Le conseil des ministres du vendredi dernier a fait de l’ancien Ministre de l’alphabétisation et de la promotion des langues nationales Roger Gbegnonvi conseiller spécial du chef de l’Etat à la bonne gouvernance. La grande surprise est que Roger Gbegnonvi contrairement aux anciens ministres de sa trempe vient de décliner l’offre du chef de l’Etat. Plusieurs raisons expliquent le refus surprenant de l’ancien ministre de Boni Yayi .D’après les explications, Gbegnonvi reproche à cette nomination plusieurs choses ; d’être intervenue au lendemain de son passage sur les plateaux de golfe TV. De n’être pas capable de travailler aux cotés du chef de l’Etat a cause de son entourage large qui selon lui ne lui laissera pas la main libre pour travailler. En plus ; il y a assez d’organes existants déjà et très proches du chef de l’état et capables de faire le travail qu’on lui confie. De surcroît l’homme dit n’avoir pas été consulté avant sa nomination. L’ex ministre de Boni Yayi a été très sage en refusant ce poste à lui offert par le chef de l’Etat .car c’est le poste demandé en blaguant dit -il sur les antennes de la télévision golfe. Gbegnonvi dit ne pas comprendre comment les conseillers du chef de l’Etat n’ont pas réussi a empêcher cette nomination .Bravo sage Gbegnonvi. Accepter ce poste serait synonyme de faim et les faits donneront raisons aux oiseaux de mauvais augures du rang de Juda qui l’ont traité de tous les mots au lendemain de cette nomination. Gbegnonvi a su donner une leçon d’honneur ; il a montré sa classe en refusant ce poste. Gbegnonvi est resté égal à lui-même.Maliki LALEYE
2 commentaires
URL TrackBackMais où sommes-nous ?
Désigner quelqu’un sans le consulter est le témoignage soit d’un manque de considération et de respect ou d’une méconnaissance des fondements, ou des usages adéquats pour le bon fonctionnement de la démocratie.

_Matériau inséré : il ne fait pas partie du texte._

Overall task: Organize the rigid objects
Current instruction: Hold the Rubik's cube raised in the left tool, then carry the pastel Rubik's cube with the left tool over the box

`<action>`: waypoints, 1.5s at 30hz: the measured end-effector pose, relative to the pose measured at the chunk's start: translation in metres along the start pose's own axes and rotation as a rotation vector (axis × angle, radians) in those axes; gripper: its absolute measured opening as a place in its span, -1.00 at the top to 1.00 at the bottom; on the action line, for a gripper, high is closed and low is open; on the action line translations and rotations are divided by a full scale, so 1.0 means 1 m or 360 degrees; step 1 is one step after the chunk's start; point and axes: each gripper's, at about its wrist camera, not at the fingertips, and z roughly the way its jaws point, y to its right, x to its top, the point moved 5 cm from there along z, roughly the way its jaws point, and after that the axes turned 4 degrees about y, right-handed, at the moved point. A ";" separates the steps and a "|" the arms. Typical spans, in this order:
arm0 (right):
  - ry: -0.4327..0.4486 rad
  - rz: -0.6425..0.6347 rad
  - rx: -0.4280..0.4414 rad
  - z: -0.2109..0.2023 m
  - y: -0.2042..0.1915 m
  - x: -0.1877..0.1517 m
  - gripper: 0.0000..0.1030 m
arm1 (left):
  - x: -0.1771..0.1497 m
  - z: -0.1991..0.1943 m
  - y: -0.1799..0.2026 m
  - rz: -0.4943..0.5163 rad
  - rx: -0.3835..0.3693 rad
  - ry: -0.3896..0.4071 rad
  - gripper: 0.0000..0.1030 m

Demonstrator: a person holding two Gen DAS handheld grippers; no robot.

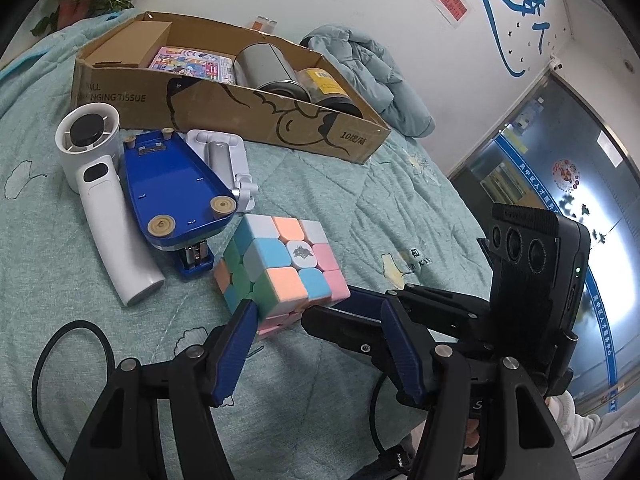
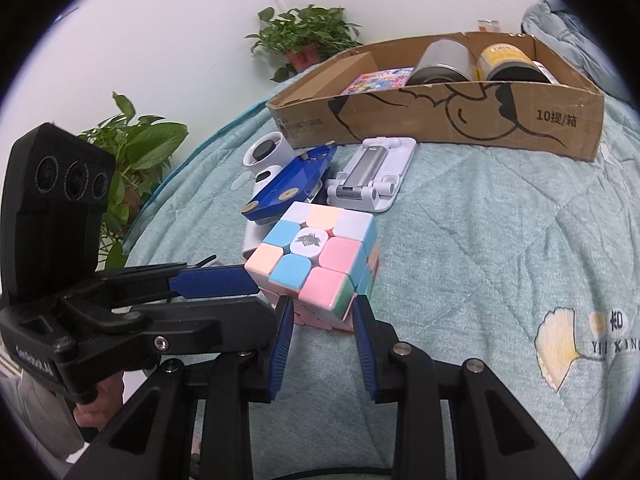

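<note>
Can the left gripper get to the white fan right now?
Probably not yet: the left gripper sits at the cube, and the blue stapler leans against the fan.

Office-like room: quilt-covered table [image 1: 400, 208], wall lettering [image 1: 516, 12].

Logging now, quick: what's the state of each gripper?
Left gripper: straddles the cube, grip unclear.
Right gripper: closed on the cube.

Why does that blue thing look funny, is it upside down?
Yes. The blue stapler lies upside down, feet up, leaning on the white fan and the stand. The cube looks twisted too: its bottom layer is out of line with the rest.
</note>
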 end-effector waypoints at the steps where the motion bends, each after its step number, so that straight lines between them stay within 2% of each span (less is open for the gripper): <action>1: -0.0001 0.0002 -0.0008 0.001 0.000 0.000 0.42 | 0.000 0.000 -0.001 -0.0003 -0.0003 0.0000 -0.18; 6: -0.0009 -0.0033 0.0020 0.001 0.001 -0.002 0.42 | -0.003 -0.001 -0.007 -0.0023 -0.0050 -0.0023 -0.17; 10: -0.0057 -0.0106 -0.0016 0.008 0.003 -0.009 0.39 | -0.007 0.002 -0.006 -0.0010 -0.0037 -0.0034 -0.17; 20: -0.0006 -0.0185 -0.0055 0.012 0.003 -0.007 0.38 | -0.008 0.004 -0.006 -0.0001 -0.0030 -0.0046 -0.17; 26: -0.0084 -0.0237 -0.0038 0.020 0.009 -0.008 0.38 | -0.007 0.005 -0.005 -0.0003 -0.0037 -0.0045 -0.17; 40: -0.0057 -0.0365 -0.0057 0.022 0.007 -0.005 0.30 | -0.002 0.006 -0.009 -0.0008 -0.0028 -0.0048 -0.17; 41: -0.0054 -0.0373 -0.0065 0.022 0.007 -0.004 0.28 | -0.001 0.006 -0.009 -0.0007 -0.0028 -0.0047 -0.17; 42: -0.0053 -0.0385 -0.0075 0.021 0.007 -0.003 0.18 | -0.001 0.006 -0.009 -0.0007 -0.0029 -0.0046 -0.17; 45: -0.0044 -0.0437 -0.0115 0.021 0.009 0.000 -0.27 | -0.001 0.006 -0.009 -0.0010 -0.0029 -0.0046 -0.17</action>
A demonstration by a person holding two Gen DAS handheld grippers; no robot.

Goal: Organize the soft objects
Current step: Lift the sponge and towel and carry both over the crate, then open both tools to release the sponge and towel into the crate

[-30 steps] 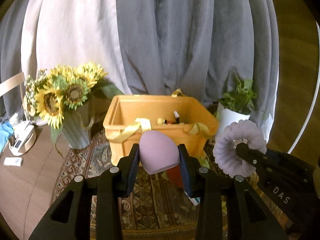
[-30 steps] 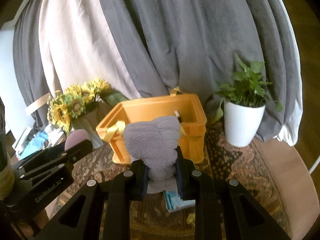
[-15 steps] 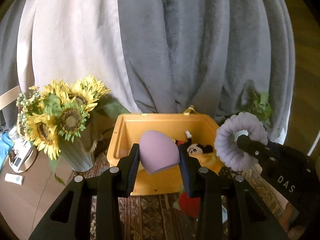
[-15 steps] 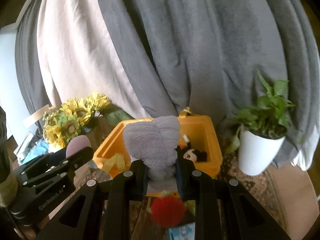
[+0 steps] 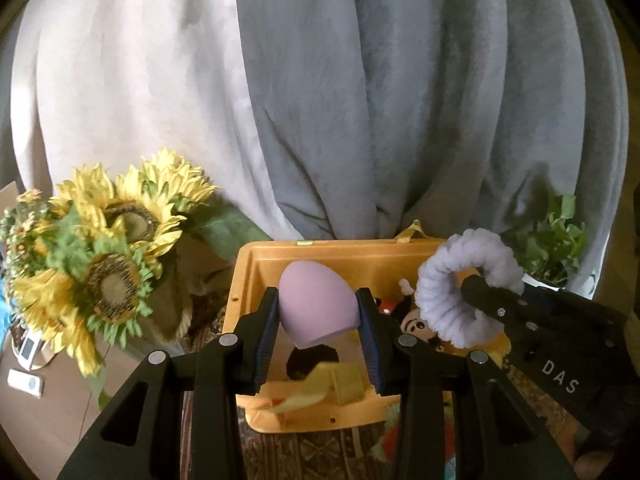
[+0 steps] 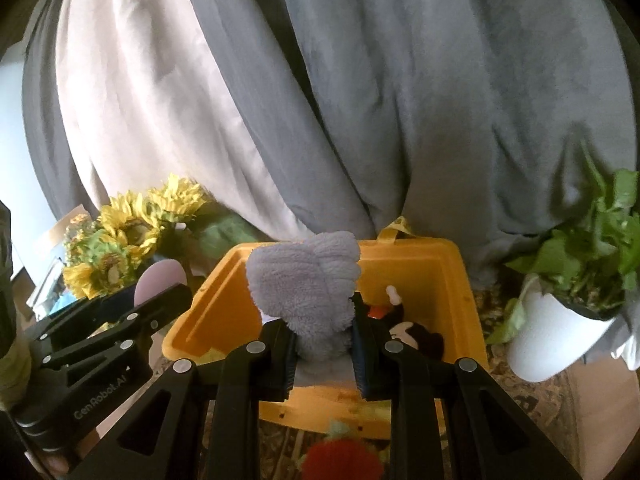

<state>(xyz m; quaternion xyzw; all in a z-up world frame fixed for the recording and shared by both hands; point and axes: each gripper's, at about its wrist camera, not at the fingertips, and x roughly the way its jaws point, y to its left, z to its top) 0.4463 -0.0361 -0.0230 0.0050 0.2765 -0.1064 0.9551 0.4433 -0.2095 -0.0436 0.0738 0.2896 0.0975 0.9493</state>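
Observation:
My left gripper (image 5: 318, 320) is shut on a lilac egg-shaped sponge (image 5: 314, 306) and holds it above the open orange bin (image 5: 256, 280). My right gripper (image 6: 322, 336) is shut on a fluffy grey-lilac scrunchie (image 6: 304, 280) and holds it above the same bin (image 6: 452, 280); the scrunchie also shows as a ring in the left wrist view (image 5: 460, 280). A mouse plush toy (image 6: 416, 334) lies inside the bin. The left gripper with the sponge (image 6: 160, 280) shows at the left of the right wrist view.
A vase of sunflowers (image 5: 104, 256) stands left of the bin. A white pot with a green plant (image 6: 560, 332) stands to its right. Grey and white curtains (image 5: 360, 100) hang behind. A red fuzzy ball (image 6: 340, 460) lies on the patterned rug in front of the bin.
Both grippers have moved forward and up with their objects, from in front of the bin to over its opening. The bin's inside and the plush toy have come into view.

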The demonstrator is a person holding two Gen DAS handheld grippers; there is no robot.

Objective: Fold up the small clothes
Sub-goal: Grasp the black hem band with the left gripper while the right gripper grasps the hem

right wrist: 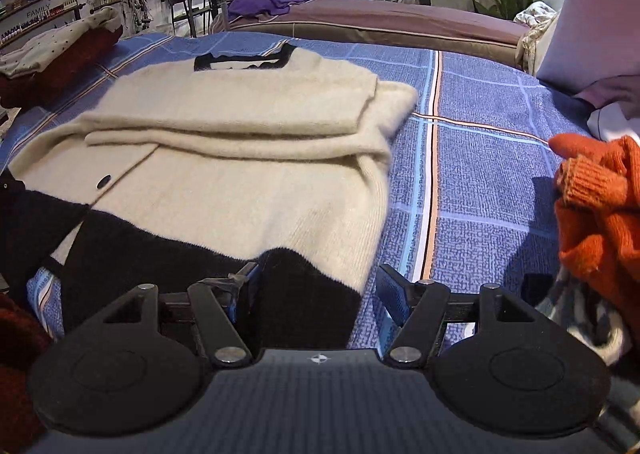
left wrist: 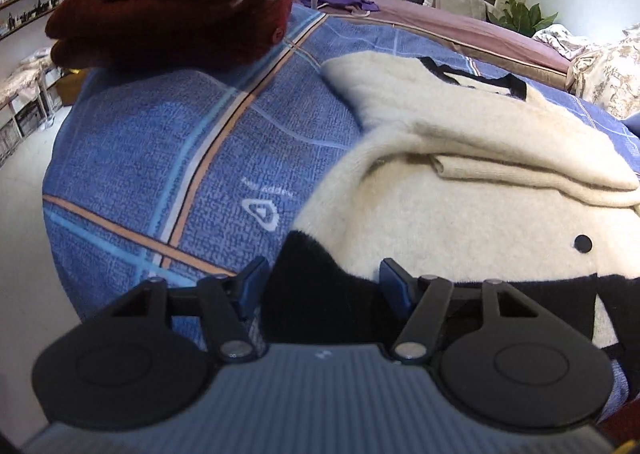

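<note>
Lying on the blue bedspread (right wrist: 480,181): one cream cardigan (right wrist: 240,157), two folded garments (left wrist: 168,5) stacked, one orange knit (right wrist: 596,205). Left gripper (left wrist: 324,278) and right gripper (right wrist: 316,282) both stand with jaws apart, straddling the cardigan's black hem (right wrist: 296,294) unclamped.

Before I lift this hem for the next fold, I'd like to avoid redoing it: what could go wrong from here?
1. The sleeves folded across the cream cardigan lie loose; a quick lift may spill them.
2. The left gripper and right gripper straddle only the black hem corners, with pads apparently not pressing, so an uneven grab could skew the fold.
3. The orange knit sits close on the right and could snag.
</note>
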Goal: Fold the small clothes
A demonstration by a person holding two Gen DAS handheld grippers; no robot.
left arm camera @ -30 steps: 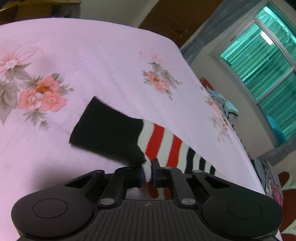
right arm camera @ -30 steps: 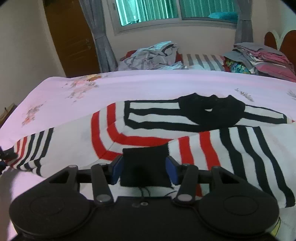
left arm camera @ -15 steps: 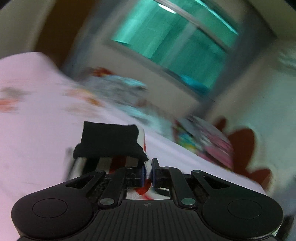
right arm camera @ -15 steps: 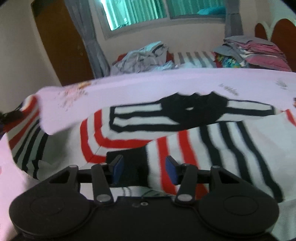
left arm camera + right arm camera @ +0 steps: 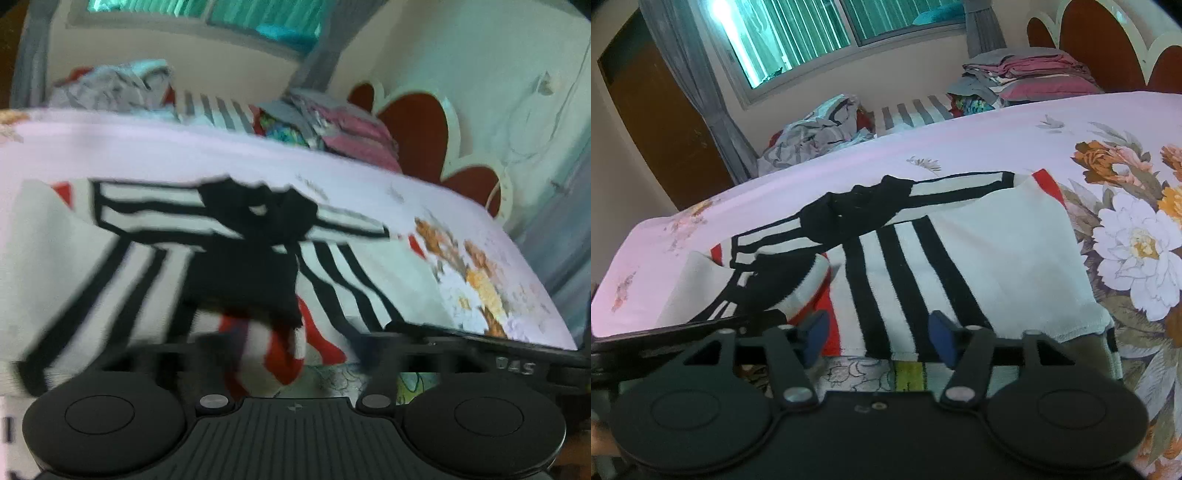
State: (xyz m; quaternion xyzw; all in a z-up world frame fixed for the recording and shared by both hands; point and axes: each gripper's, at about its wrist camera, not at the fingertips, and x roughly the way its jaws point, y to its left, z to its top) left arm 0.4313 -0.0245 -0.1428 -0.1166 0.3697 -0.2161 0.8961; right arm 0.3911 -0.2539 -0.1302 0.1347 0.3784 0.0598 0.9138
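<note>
The striped sweater point(image 5: 923, 258) is lying on the floral bedsheet point(image 5: 997, 140), filling the middle of the right wrist view from about 9 o'clock to 3 o'clock. Both sleeves are now lying folded in over the body: the right-hand panel is resting flat with its black stripes running toward 12 o'clock, and the black cuff point(image 5: 783, 280) of the other sleeve is sitting at about 9 o'clock, just under the black collar point(image 5: 857, 210).

The right gripper point(image 5: 879, 336) is hanging released over the sweater's near hem at 6 o'clock. Its jaws have just been opening, the blue pads point(image 5: 942, 332) are standing apart, and cloth is lying below them without being pinched.

The left gripper point(image 5: 295, 347) is blurred in its own view, but its fingers are spread wide and its jaws have just been opening too. The black cuff point(image 5: 251, 288) is dropping free just ahead of it at 12 o'clock, so I judge it released, gripping nothing.

As I read it, the 2 sleeve folds are finished, roughly the 1st half of the job. What is remaining is bringing the hem up toward the collar, or halving the body once more, then smoothing it. Beyond the bed at 12 o'clock, a loose heap of clothes point(image 5: 816, 136) is waiting, and a folded stack point(image 5: 1027, 74) is sitting at 1 o'clock.
</note>
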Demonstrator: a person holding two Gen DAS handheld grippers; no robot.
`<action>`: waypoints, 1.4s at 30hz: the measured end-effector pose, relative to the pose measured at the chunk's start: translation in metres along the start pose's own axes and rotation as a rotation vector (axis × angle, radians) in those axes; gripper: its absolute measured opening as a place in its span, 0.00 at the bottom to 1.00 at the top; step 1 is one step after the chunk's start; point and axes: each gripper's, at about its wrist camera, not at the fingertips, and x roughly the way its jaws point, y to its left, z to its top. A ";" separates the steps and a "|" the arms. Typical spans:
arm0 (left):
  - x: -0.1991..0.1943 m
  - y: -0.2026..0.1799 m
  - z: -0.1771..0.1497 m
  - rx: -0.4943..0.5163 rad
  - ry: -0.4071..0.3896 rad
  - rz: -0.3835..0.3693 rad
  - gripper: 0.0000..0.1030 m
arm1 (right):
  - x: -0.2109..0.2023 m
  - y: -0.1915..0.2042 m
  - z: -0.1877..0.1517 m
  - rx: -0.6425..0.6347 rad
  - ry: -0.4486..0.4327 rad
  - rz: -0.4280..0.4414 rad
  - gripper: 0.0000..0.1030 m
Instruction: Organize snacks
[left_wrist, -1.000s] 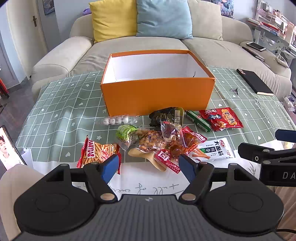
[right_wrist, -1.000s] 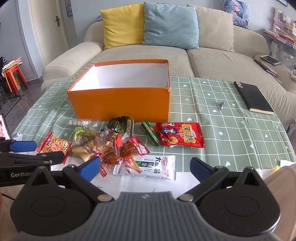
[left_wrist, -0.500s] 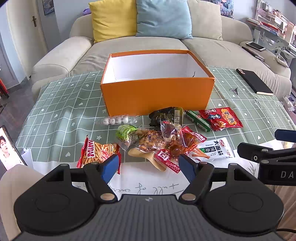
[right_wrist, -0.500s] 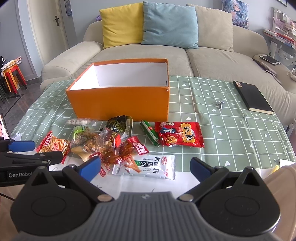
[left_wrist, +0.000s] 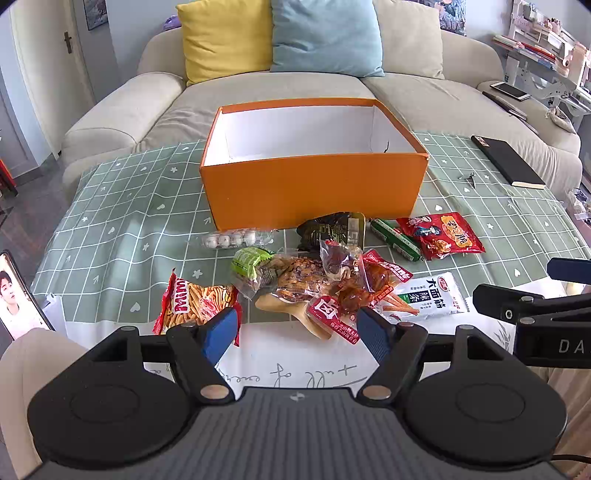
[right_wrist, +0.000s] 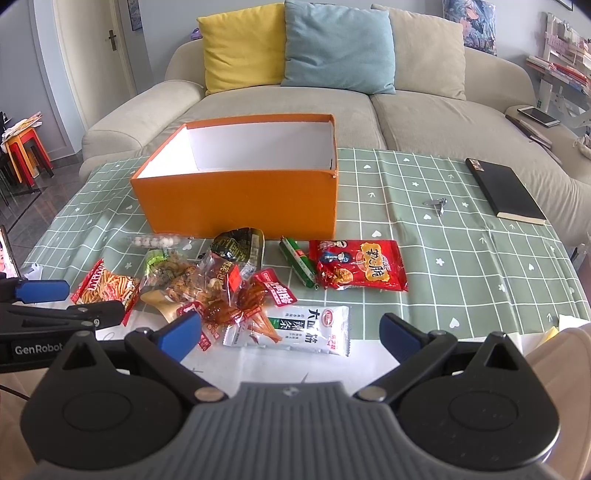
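Note:
An open, empty orange box (left_wrist: 314, 188) (right_wrist: 240, 203) stands on the green checked tablecloth. In front of it lie several snack packets: a red packet (left_wrist: 441, 236) (right_wrist: 356, 264), a white packet (left_wrist: 430, 295) (right_wrist: 291, 326), a green stick (left_wrist: 395, 240), a dark packet (left_wrist: 328, 229), a chips packet (left_wrist: 195, 299) and a pile of clear-wrapped snacks (left_wrist: 314, 284). My left gripper (left_wrist: 297, 334) is open and empty, just short of the pile. My right gripper (right_wrist: 290, 334) is open and empty, above the white packet's near side.
A black notebook (left_wrist: 508, 166) (right_wrist: 504, 190) and a small metal clip (right_wrist: 436, 205) lie at the table's right. A phone (left_wrist: 16, 295) stands at the left edge. A sofa with cushions (left_wrist: 321, 37) is behind the table. White paper (left_wrist: 295, 362) covers the near edge.
The right gripper has shifted very slightly; the view has edged a little right. The left gripper has not moved. Both stay open.

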 end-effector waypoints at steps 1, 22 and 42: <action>0.000 0.000 -0.001 -0.001 0.001 0.001 0.84 | 0.000 0.000 0.000 0.000 0.001 0.000 0.96; 0.001 -0.003 -0.002 0.037 -0.016 -0.030 0.84 | 0.008 -0.003 0.002 -0.013 -0.033 0.000 0.96; 0.036 0.060 -0.005 -0.250 -0.037 -0.021 0.83 | 0.071 0.018 0.005 -0.117 0.008 0.097 0.72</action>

Si le Chef de l’Etat béninois a l’habitude de choisir ainsi ses collaborateurs, il va falloir lui rappeler qu’un consultation préalable est indispensable pour se mettre d’accord. Ce n’est pas un employé de la fonction publique que l’on affecte d’autorité, mais un citoyen libre qui décide de s’engager ou non pour une cause.



C’est bien dommage pour nous. On a beaucoup d’admiration pour le Dr Yayi Boni. Mais quand on constate au fil du temps que nous avons un président qui prend des décisions pour réfléchir ensuite au lieu de faire le contraire, on se demande où il va nous mener enfin. Surtout avec cette manie de nommer des gens sans les consulter, cela donne l’impression que ceux qu’il nomme ne sont que des pions et non des gens réfléchis. L’attitude de Gbégnonvi l’amènera peut-être à changer de méthode.